Related to Interest based investment strategy

1. What is an interest based investment strategy?

An interest based investment strategy is a method of investing that focuses on the interest rates of various financial instruments. This means that the investor will choose investments based on the interest rates they offer, with the goal of maximizing their returns.

2. How does an interest based investment strategy differ from other investment strategies?

Unlike other strategies, an interest based investment strategy primarily considers the interest rates of investments rather than other factors such as company performance or market trends.
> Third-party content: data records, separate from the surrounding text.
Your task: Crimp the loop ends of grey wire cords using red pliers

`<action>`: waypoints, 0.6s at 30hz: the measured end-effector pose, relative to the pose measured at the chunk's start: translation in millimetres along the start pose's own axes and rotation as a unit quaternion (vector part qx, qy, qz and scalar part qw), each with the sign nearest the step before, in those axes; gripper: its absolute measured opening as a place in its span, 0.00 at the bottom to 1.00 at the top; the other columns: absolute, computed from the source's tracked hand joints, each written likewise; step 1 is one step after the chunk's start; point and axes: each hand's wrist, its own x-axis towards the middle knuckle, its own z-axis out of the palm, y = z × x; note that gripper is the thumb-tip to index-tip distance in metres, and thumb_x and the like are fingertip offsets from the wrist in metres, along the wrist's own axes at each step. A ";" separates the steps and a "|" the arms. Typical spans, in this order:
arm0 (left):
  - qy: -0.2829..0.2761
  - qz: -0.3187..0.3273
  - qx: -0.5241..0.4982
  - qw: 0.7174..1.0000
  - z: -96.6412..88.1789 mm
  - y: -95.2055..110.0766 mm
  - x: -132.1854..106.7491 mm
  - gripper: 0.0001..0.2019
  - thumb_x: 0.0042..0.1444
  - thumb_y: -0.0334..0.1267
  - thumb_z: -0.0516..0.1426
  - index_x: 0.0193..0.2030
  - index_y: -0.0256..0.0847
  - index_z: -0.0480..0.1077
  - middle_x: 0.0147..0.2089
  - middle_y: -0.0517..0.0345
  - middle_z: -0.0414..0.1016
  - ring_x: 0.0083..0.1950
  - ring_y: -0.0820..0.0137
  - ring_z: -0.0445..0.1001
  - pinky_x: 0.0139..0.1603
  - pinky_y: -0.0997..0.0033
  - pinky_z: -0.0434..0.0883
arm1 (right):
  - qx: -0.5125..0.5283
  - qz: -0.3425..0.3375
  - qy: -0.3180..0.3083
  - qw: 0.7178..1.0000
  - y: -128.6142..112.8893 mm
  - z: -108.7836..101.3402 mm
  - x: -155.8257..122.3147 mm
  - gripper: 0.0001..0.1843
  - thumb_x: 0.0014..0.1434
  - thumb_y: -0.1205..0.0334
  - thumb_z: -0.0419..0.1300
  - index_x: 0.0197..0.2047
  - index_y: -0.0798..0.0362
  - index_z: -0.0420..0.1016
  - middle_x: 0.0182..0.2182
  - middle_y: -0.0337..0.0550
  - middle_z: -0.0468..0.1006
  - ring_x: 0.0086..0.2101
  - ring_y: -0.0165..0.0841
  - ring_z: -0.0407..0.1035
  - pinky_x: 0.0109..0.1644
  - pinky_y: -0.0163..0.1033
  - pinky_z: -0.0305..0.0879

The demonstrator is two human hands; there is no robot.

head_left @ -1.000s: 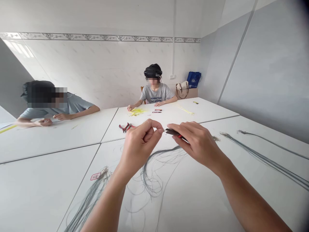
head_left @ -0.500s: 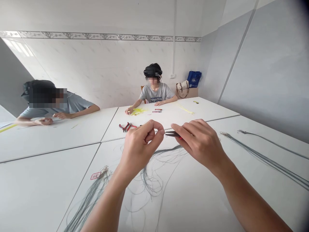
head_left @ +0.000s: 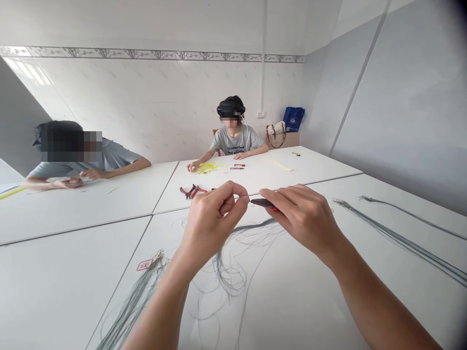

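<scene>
My left hand (head_left: 221,214) is closed in a pinch at the centre, thumb against forefinger. A tiny fish hook (head_left: 253,204) shows just beyond these fingertips; the exact grip on it is too small to see. My right hand (head_left: 304,214) is wrapped around snips (head_left: 261,202) with dark blades and a bit of red handle. The blades are together, their tips right beside the hook and close to my left fingertips. Below both hands, loose grey fishing line (head_left: 229,277) lies tangled on the white table (head_left: 292,301).
A bundle of hooked lines (head_left: 134,301) with a red-edged label (head_left: 145,265) lies left. More grey bundles (head_left: 394,236) stretch along the right. Red-handled pliers (head_left: 189,191) lie beyond my left hand. Two people sit opposite, one beside yellow strands (head_left: 207,168).
The snips' blades were apart and have come together beside the hook. My right hand has tilted slightly; my left hand has kept its place.
</scene>
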 end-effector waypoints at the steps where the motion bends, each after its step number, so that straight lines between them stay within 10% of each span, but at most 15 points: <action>1: -0.001 0.001 0.001 1.000 -0.3 -0.2 0.0 0.07 0.64 0.34 0.56 0.33 0.42 0.71 0.22 0.70 0.46 0.23 0.77 0.50 0.24 0.75 0.54 | 0.009 0.002 -0.002 1.000 0.2 0.5 -0.6 0.09 0.69 0.71 0.56 0.47 0.51 0.76 0.26 0.38 0.77 0.26 0.29 0.68 0.33 0.39 0.59; 18: 0.025 0.056 0.033 0.998 1.2 -3.0 1.7 0.06 0.65 0.33 0.57 0.35 0.42 0.72 0.20 0.72 0.48 0.22 0.78 0.50 0.26 0.75 0.56 | 0.056 0.007 -0.008 0.998 2.7 3.2 -2.1 0.07 0.67 0.69 0.60 0.47 0.55 0.76 0.34 0.42 0.83 0.30 0.31 0.76 0.34 0.38 0.66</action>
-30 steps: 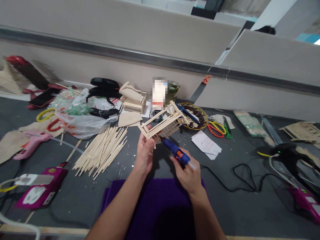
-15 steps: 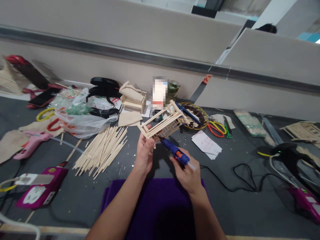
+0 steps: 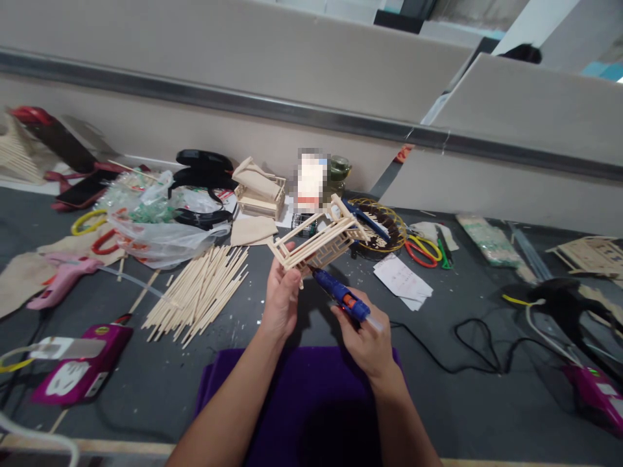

This can make it a more conservative approach to investing.

3. What types of investments are typically included in an interest based investment strategy?

Some common investments in this strategy include high-yield savings accounts, certificates of deposit (CDs), bonds, and money market accounts. These investments are known for offering relatively predictable and stable interest rates.

4. What are the potential risks of an interest based investment strategy?

One potential risk is that interest rates may change, causing the value of the investments to decrease. Additionally, this strategy may not offer as high of returns as other strategies that take into account other factors such as market trends and company performance.

5. Is an interest based investment strategy suitable for everyone?

No, an interest based investment strategy may not be suitable for everyone. It is generally considered a more conservative approach to investing and may not offer high enough returns for those with a higher risk tolerance. It is important for individuals to carefully consider their own financial goals and risk tolerance before choosing an investment strategy.